> Goal of the exercise: Each line below from the one containing "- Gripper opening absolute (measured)" through the one containing "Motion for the" is to be given again exactly, and no line outside that span.

━━━

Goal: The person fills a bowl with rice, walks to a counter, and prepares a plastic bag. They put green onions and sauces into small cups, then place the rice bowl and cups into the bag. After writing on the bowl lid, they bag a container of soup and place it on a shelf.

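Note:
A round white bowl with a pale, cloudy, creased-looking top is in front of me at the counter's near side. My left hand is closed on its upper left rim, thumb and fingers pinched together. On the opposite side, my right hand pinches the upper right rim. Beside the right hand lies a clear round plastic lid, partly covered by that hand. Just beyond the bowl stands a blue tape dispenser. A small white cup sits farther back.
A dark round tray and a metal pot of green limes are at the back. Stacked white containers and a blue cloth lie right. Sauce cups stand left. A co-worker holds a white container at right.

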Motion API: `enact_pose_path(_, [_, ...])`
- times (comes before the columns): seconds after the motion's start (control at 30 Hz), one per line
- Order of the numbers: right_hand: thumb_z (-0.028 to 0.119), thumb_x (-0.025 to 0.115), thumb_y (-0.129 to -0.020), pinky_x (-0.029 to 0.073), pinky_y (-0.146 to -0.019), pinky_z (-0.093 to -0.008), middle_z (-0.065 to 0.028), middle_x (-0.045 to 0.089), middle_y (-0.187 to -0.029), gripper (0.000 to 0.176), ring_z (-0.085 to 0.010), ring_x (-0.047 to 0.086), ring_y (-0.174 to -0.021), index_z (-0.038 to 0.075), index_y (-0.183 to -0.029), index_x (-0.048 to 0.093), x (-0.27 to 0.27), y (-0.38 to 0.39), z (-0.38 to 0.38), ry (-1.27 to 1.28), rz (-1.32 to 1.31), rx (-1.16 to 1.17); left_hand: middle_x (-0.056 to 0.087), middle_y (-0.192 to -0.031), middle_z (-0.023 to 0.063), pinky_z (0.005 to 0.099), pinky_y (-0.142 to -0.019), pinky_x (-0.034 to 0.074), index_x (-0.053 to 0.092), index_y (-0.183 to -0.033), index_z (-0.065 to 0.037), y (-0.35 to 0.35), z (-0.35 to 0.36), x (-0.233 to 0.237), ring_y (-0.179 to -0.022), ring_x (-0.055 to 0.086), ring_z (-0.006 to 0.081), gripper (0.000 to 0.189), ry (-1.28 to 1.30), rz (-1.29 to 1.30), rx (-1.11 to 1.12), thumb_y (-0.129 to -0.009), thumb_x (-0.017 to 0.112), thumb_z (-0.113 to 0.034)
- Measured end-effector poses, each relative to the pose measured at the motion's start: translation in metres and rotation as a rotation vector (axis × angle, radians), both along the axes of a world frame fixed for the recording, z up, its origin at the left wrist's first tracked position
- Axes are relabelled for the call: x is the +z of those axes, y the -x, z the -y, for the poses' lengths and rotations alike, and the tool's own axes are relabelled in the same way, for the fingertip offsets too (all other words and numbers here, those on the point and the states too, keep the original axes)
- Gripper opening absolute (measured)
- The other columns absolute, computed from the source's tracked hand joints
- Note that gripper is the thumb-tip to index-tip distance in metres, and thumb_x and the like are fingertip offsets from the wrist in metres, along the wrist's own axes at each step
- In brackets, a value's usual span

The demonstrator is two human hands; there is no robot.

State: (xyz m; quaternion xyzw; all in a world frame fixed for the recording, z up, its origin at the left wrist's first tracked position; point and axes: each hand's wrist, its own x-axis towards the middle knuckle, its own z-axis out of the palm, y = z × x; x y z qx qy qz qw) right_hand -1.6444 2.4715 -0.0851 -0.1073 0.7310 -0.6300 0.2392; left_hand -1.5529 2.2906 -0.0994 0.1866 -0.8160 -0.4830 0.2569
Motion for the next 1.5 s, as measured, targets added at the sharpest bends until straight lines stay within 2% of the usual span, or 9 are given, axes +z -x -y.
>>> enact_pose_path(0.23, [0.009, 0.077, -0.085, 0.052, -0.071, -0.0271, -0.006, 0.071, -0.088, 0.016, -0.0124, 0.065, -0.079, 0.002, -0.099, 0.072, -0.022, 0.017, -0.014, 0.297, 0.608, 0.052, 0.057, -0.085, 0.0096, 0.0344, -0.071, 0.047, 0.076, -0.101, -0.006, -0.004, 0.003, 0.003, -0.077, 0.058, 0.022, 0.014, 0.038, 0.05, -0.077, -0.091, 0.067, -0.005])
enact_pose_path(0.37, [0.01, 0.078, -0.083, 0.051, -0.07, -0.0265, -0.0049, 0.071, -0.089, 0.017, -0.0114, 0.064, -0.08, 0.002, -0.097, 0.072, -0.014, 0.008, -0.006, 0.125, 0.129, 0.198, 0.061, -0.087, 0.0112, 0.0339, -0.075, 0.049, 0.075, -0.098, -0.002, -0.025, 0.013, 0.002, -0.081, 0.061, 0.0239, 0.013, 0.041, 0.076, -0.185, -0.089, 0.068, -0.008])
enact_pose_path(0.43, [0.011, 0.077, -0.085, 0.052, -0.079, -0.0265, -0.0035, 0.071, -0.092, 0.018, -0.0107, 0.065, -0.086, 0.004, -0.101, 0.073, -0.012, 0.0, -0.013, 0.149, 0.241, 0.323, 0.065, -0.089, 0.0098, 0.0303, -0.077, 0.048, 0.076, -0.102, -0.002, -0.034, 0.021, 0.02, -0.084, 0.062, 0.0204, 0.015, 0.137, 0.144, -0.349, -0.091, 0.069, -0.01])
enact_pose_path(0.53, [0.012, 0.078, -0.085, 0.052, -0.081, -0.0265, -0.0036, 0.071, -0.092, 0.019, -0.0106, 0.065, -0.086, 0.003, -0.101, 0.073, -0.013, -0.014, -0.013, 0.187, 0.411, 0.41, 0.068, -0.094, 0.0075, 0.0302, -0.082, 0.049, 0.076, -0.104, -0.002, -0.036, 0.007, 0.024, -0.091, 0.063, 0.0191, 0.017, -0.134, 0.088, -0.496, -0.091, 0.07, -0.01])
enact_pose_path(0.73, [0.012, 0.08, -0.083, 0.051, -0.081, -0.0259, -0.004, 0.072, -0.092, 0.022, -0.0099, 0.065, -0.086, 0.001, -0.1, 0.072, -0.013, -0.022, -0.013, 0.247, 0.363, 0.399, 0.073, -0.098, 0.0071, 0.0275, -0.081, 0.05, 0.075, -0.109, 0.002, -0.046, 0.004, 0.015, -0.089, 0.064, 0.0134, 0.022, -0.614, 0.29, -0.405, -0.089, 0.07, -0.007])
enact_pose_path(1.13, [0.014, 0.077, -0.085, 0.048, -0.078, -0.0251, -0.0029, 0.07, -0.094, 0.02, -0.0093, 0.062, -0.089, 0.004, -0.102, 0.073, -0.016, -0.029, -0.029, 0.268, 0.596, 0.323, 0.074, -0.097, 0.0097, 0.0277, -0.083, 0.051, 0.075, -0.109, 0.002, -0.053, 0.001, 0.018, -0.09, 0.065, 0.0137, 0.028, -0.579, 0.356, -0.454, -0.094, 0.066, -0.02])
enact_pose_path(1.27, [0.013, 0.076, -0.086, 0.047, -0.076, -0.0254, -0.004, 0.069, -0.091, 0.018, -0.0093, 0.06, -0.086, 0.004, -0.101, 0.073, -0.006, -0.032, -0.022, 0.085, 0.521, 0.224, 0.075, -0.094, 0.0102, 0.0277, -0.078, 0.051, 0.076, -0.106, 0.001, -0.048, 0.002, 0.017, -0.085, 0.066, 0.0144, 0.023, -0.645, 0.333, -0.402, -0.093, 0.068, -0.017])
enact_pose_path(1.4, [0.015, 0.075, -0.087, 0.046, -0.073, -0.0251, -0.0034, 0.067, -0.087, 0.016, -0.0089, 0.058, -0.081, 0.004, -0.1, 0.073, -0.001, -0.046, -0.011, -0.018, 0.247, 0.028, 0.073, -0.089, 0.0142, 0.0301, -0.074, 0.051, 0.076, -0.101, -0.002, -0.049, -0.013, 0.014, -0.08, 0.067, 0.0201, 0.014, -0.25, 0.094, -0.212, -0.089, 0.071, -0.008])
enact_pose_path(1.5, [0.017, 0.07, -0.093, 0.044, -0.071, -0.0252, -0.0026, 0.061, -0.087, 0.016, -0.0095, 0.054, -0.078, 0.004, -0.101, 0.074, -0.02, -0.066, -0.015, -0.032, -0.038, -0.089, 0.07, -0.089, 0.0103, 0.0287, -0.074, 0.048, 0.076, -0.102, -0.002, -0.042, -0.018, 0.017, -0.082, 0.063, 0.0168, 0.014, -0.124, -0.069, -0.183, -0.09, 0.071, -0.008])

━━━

> The completed task:
- Gripper opening absolute (measured)
- The other columns absolute, computed from the source's tracked hand joints
- Note that gripper is the thumb-tip to index-tip distance in metres, and thumb_x and the like are fingertip offsets from the wrist in metres, along the wrist's own axes at each step
- In brackets, a value's usual span

The demonstrator is two human hands; there is no robot.

State: (xyz m; quaternion xyzw; all in a world frame fixed for the recording, z up, its origin at the left wrist's first tracked position; point and axes: each hand's wrist, its own x-axis towards the middle knuckle, its own z-axis out of the palm, y = z × x; x y z qx qy qz qw) right_hand -1.6444 2.4715 -0.0851 -0.1073 0.7310 -0.6300 0.2392; left_hand -1.5529 2.2906 -0.0994 0.1866 -0.8160 -0.4830 0.2569
Motion for the next 1.5 s, as measured, targets added at the sharpest bends until straight lines stay within 2% of the usual span, or 9 are given, axes +z -x -y.

This output contains the full answer.